La tension persiste entre Washington et Téhéran malgré les discussions
Alors que les États-Unis et l'Iran ont engagé des pourparlers au début de la semaine, le président américain Donald Trump continue de brandir la menace d'une intervention militaire contre Téhéran. Ce vendredi, lors d'un bref échange avec une journaliste à la Maison-Blanche, le chef d'État républicain a déclaré qu'il « envisageait » une frappe limitée contre le pays en l'absence d'accord.
Un délai de décision et des déclarations contradictoires
La veille, Donald Trump avait indiqué se donner entre « dix » et « quinze jours » pour déterminer si un accord avec l'Iran était réalisable ou s'il devait recourir à la force. Cependant, le chef de la diplomatie iranienne, Abbas Araghchi, a immédiatement tempéré ces propos lors d'une interview sur la chaîne MS NOW (anciennement MSNBC). « Je dois dire tout d'abord qu'il n'y a pas d'ultimatum », a-t-il affirmé, précisant que les deux parties discutaient simplement de la manière de conclure rapidement un accord, un objectif qui « intéresse les deux parties ».
L'Iran sous pression économique et sociale
En échange d'un éventuel accord, Téhéran espère obtenir une levée des sanctions économiques qui pèsent sur le pays depuis des décennies. Ces mesures punitives ont provoqué une hyperinflation chronique et une dépréciation massive de la monnaie nationale, le rial. Cette situation érode rapidement le pouvoir d'achat des Iraniens et a été l'élément déclencheur des vastes manifestations de décembre dernier.

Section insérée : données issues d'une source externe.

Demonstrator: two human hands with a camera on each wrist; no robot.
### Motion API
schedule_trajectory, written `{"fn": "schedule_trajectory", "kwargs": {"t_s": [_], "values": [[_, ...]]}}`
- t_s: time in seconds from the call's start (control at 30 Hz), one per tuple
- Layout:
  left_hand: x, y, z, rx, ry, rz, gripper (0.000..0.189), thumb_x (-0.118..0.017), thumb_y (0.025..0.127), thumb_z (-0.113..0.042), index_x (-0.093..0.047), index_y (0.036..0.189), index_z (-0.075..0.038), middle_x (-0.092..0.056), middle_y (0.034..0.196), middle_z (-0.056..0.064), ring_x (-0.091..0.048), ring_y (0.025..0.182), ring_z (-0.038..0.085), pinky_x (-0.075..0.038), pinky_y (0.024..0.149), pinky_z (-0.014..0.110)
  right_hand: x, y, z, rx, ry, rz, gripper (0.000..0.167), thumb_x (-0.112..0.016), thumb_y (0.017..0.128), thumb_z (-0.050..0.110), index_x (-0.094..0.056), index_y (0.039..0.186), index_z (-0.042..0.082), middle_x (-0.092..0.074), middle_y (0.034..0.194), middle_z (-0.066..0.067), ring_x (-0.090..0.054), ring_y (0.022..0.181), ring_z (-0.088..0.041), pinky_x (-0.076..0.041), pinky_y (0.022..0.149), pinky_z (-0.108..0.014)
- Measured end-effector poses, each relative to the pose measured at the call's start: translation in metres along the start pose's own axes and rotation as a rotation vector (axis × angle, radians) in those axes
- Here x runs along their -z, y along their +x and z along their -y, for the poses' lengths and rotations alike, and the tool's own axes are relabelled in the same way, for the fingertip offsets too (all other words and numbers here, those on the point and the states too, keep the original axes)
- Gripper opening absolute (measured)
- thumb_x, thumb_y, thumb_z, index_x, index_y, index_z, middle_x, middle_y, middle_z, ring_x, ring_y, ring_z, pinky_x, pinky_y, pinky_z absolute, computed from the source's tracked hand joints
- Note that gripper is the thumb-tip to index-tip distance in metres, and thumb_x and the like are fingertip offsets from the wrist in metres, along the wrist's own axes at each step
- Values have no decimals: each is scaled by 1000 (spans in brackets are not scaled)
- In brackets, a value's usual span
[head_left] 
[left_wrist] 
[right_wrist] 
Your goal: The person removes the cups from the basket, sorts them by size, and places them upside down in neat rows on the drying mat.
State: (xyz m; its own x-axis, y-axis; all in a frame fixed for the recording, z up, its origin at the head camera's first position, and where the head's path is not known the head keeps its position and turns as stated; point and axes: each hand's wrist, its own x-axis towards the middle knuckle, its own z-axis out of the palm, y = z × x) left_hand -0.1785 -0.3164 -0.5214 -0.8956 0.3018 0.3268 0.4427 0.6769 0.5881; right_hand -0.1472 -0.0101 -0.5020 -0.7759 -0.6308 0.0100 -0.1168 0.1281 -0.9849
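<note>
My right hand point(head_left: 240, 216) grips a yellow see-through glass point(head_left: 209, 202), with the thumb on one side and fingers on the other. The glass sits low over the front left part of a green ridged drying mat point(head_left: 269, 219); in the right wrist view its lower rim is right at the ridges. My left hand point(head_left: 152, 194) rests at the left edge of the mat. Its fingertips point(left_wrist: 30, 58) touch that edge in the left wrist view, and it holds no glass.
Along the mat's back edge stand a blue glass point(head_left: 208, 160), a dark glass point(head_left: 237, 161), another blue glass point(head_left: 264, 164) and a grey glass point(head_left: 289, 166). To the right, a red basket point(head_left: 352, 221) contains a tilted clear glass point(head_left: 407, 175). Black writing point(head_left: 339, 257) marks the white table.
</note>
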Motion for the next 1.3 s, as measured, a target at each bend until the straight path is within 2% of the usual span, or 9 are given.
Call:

Abbas Araghchi a insisté sur l'urgence de la situation : « Il est évident que plus tôt ces sanctions seront levées, mieux ce sera pour nous. Nous n'avons donc aucune raison de retarder le processus ». Le ministre iranien espère désormais présenter rapidement « une proposition d'accord potentiel » à ses homologues américains, notamment l'émissaire Steve Witkoff et Jared Kushner, le gendre du président Trump. « Je pense que d'ici deux ou trois jours, elle sera prête », a-t-il ajouté, soulignant la volonté de Téhéran d'accélérer les négociations.
Cette double dynamique – menaces militaires d'un côté, pressions économiques de l'autre – crée un climat d'incertitude géopolitique, où chaque déclaration peut faire basculer l'équilibre précaire entre dialogue et confrontation.